» **WHAT TO DO**
Set down, in full, every record in the block.

» **Stored records**
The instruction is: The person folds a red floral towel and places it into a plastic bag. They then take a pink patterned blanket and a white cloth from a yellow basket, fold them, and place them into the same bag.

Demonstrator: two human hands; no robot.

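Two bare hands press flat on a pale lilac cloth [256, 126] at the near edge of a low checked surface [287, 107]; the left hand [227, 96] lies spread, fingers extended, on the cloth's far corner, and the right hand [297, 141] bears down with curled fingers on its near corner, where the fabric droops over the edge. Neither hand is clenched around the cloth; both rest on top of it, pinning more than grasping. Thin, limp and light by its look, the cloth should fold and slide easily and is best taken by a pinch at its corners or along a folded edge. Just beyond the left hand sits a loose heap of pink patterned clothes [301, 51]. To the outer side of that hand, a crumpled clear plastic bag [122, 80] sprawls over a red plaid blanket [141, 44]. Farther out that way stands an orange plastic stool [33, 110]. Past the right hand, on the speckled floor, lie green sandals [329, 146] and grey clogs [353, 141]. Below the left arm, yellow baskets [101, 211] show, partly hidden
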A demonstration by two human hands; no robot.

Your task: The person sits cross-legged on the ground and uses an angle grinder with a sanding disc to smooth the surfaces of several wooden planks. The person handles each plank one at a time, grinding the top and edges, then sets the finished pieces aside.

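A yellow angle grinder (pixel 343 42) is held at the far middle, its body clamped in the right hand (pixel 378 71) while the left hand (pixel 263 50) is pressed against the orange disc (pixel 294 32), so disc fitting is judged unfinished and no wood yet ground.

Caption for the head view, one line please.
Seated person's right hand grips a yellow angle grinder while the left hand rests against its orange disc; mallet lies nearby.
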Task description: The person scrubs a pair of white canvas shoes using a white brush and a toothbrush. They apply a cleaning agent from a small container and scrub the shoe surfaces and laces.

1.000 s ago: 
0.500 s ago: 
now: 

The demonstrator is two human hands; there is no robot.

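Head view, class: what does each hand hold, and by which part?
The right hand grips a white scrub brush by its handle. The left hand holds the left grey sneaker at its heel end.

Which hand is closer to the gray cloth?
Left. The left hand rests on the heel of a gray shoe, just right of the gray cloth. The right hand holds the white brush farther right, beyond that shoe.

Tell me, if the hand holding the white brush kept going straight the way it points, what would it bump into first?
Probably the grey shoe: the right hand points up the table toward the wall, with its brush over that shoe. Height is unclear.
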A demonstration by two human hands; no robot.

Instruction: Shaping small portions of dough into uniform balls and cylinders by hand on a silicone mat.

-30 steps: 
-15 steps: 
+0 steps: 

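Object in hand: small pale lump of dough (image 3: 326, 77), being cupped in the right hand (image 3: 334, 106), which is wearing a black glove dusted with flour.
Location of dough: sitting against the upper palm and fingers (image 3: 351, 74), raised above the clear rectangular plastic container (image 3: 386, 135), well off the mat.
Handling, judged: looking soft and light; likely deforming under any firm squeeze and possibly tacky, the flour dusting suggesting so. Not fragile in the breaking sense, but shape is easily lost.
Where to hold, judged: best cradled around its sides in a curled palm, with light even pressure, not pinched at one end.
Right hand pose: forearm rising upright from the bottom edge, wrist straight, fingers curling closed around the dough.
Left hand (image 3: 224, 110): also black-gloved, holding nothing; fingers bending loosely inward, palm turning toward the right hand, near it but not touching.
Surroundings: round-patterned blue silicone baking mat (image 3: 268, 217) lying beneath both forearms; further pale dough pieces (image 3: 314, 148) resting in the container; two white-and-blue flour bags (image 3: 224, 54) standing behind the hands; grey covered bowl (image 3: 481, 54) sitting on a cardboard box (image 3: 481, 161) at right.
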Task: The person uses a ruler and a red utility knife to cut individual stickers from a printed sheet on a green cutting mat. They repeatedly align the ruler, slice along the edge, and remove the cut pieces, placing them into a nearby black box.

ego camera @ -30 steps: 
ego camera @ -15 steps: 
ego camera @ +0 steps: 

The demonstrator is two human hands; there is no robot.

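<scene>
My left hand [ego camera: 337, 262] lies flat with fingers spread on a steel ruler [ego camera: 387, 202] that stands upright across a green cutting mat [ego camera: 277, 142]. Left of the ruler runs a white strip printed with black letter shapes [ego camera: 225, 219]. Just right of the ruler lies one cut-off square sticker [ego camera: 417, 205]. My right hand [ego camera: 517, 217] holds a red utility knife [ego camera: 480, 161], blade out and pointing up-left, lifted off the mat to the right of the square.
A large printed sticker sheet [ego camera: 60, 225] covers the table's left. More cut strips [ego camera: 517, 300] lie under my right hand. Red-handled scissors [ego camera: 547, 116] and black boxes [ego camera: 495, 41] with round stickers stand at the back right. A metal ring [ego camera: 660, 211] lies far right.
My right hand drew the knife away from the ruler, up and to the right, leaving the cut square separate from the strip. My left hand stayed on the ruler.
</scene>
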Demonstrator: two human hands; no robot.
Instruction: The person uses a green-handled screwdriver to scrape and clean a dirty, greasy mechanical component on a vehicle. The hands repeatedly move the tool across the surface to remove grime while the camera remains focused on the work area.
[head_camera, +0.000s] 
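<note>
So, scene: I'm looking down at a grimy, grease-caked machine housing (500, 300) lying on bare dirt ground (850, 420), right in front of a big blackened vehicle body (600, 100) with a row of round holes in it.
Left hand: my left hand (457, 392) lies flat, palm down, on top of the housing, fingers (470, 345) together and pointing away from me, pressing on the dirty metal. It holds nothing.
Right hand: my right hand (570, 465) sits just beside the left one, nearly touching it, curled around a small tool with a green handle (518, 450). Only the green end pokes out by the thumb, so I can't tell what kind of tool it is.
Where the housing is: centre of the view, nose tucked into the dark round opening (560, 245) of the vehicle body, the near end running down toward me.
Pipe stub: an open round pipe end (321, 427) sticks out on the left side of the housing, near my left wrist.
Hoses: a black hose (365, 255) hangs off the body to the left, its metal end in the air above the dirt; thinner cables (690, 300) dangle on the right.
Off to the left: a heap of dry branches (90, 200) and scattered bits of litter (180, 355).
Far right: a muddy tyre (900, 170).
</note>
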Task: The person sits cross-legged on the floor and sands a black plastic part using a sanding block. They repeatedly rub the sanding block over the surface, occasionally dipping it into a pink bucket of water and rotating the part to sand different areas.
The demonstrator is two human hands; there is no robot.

» **ANSWER FOR THE TASK**
The instruction is: The person folds a red floral towel and places it into a plastic bag. They then take a pink patterned blanket and a white cloth from a yellow basket, fold them, and place them into the same bag.

Demonstrator: two human hands; no robot.

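Two bare hands press flat on a pale lilac cloth [256, 126] at the near edge of a low checked surface [287, 107]; the left hand [227, 96] lies spread, fingers extended, on the cloth's far corner, and the right hand [297, 141] bears down with curled fingers on its near corner, where the fabric droops over the edge. Neither hand is clenched around the cloth; both rest on top of it, pinning more than grasping. Thin, limp and light by its look, the cloth should fold and slide easily and is best taken by a pinch at its corners or along a folded edge. Just beyond the left hand sits a loose heap of pink patterned clothes [301, 51]. To the outer side of that hand, a crumpled clear plastic bag [122, 80] sprawls over a red plaid blanket [141, 44]. Farther out that way stands an orange plastic stool [33, 110]. Past the right hand, on the speckled floor, lie green sandals [329, 146] and grey clogs [353, 141]. Below the left arm, yellow baskets [101, 211] show, partly hidden
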A demonstration by two human hands; no robot.

Your task: The person sits cross-legged on the ground and uses an angle grinder with a sanding disc to smooth the surfaces of several wooden planks. The person handles each plank one at a time, grinding the top and edges, then sets the finished pieces aside.

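A yellow angle grinder (pixel 343 42) is held at the far middle, its body clamped in the right hand (pixel 378 71) while the left hand (pixel 263 50) is pressed against the orange disc (pixel 294 32), so disc fitting is judged unfinished and no wood yet ground.

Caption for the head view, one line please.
Seated person's right hand grips a yellow angle grinder while the left hand rests against its orange disc; mallet lies nearby.
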Task description: The person scrubs a pair of white canvas shoes using a white brush and a toothbrush. They apply a cleaning agent from a small container and scrub the shoe surfaces and laces.

1.000 s ago: 
0.500 s ago: 
now: 

The demonstrator is two human hands; there is no robot.

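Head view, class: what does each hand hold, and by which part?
The right hand grips a white scrub brush by its handle. The left hand holds the left grey sneaker at its heel end.

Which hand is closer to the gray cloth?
Left. The left hand rests on the heel of a gray shoe, just right of the gray cloth. The right hand holds the white brush farther right, beyond that shoe.

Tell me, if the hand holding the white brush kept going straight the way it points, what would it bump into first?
Probably the grey shoe: the right hand points up the table toward the wall, with its brush over that shoe. Height is unclear.
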A demonstration by two human hands; no robot.

Instruction: Shaping small portions of dough into uniform balls and cylinders by hand on a silicone mat.

-30 steps: 
-15 steps: 
+0 steps: 

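Object in hand: small pale lump of dough (image 3: 326, 77), being cupped in the right hand (image 3: 334, 106), which is wearing a black glove dusted with flour.
Location of dough: sitting against the upper palm and fingers (image 3: 351, 74), raised above the clear rectangular plastic container (image 3: 386, 135), well off the mat.
Handling, judged: looking soft and light; likely deforming under any firm squeeze and possibly tacky, the flour dusting suggesting so. Not fragile in the breaking sense, but shape is easily lost.
Where to hold, judged: best cradled around its sides in a curled palm, with light even pressure, not pinched at one end.
Right hand pose: forearm rising upright from the bottom edge, wrist straight, fingers curling closed around the dough.
Left hand (image 3: 224, 110): also black-gloved, holding nothing; fingers bending loosely inward, palm turning toward the right hand, near it but not touching.
Surroundings: round-patterned blue silicone baking mat (image 3: 268, 217) lying beneath both forearms; further pale dough pieces (image 3: 314, 148) resting in the container; two white-and-blue flour bags (image 3: 224, 54) standing behind the hands; grey covered bowl (image 3: 481, 54) sitting on a cardboard box (image 3: 481, 161) at right.
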Task: The person uses a ruler and a red utility knife to cut individual stickers from a printed sheet on a green cutting mat. They repeatedly align the ruler, slice along the edge, and remove the cut pieces, placing them into a nearby black box.

ego camera @ -30 steps: 
ego camera @ -15 steps: 
ego camera @ +0 steps: 

The demonstrator is two human hands; there is no robot.

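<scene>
My left hand [ego camera: 337, 262] lies flat with fingers spread on a steel ruler [ego camera: 387, 202] that stands upright across a green cutting mat [ego camera: 277, 142]. Left of the ruler runs a white strip printed with black letter shapes [ego camera: 225, 219]. Just right of the ruler lies one cut-off square sticker [ego camera: 417, 205]. My right hand [ego camera: 517, 217] holds a red utility knife [ego camera: 480, 161], blade out and pointing up-left, lifted off the mat to the right of the square.
A large printed sticker sheet [ego camera: 60, 225] covers the table's left. More cut strips [ego camera: 517, 300] lie under my right hand. Red-handled scissors [ego camera: 547, 116] and black boxes [ego camera: 495, 41] with round stickers stand at the back right. A metal ring [ego camera: 660, 211] lies far right.
My right hand drew the knife away from the ruler, up and to the right, leaving the cut square separate from the strip. My left hand stayed on the ruler.
</scene>
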Demonstrator: two human hands; no robot.
Instruction: The person uses a green-handled screwdriver to scrape and clean a dirty, greasy mechanical component on a vehicle. The hands repeatedly move the tool across the surface to remove grime while the camera remains focused on the work area.
[head_camera, +0.000s] 
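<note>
So, scene: I'm looking down at a grimy, grease-caked machine housing (500, 300) lying on bare dirt ground (850, 420), right in front of a big blackened vehicle body (600, 100) with a row of round holes in it.
Left hand: my left hand (457, 392) lies flat, palm down, on top of the housing, fingers (470, 345) together and pointing away from me, pressing on the dirty metal. It holds nothing.
Right hand: my right hand (570, 465) sits just beside the left one, nearly touching it, curled around a small tool with a green handle (518, 450). Only the green end pokes out by the thumb, so I can't tell what kind of tool it is.
Where the housing is: centre of the view, nose tucked into the dark round opening (560, 245) of the vehicle body, the near end running down toward me.
Pipe stub: an open round pipe end (321, 427) sticks out on the left side of the housing, near my left wrist.
Hoses: a black hose (365, 255) hangs off the body to the left, its metal end in the air above the dirt; thinner cables (690, 300) dangle on the right.
Off to the left: a heap of dry branches (90, 200) and scattered bits of litter (180, 355).
Far right: a muddy tyre (900, 170).
</note>
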Task: The person sits cross-legged on the floor and sands a black plastic part using a sanding block. They repeatedly rub the sanding block over the surface, occasionally dipping it into a pink bucket of water and rotating the part to sand different areas.
The demonstrator is two human hands; there is no robot.

The response is now done.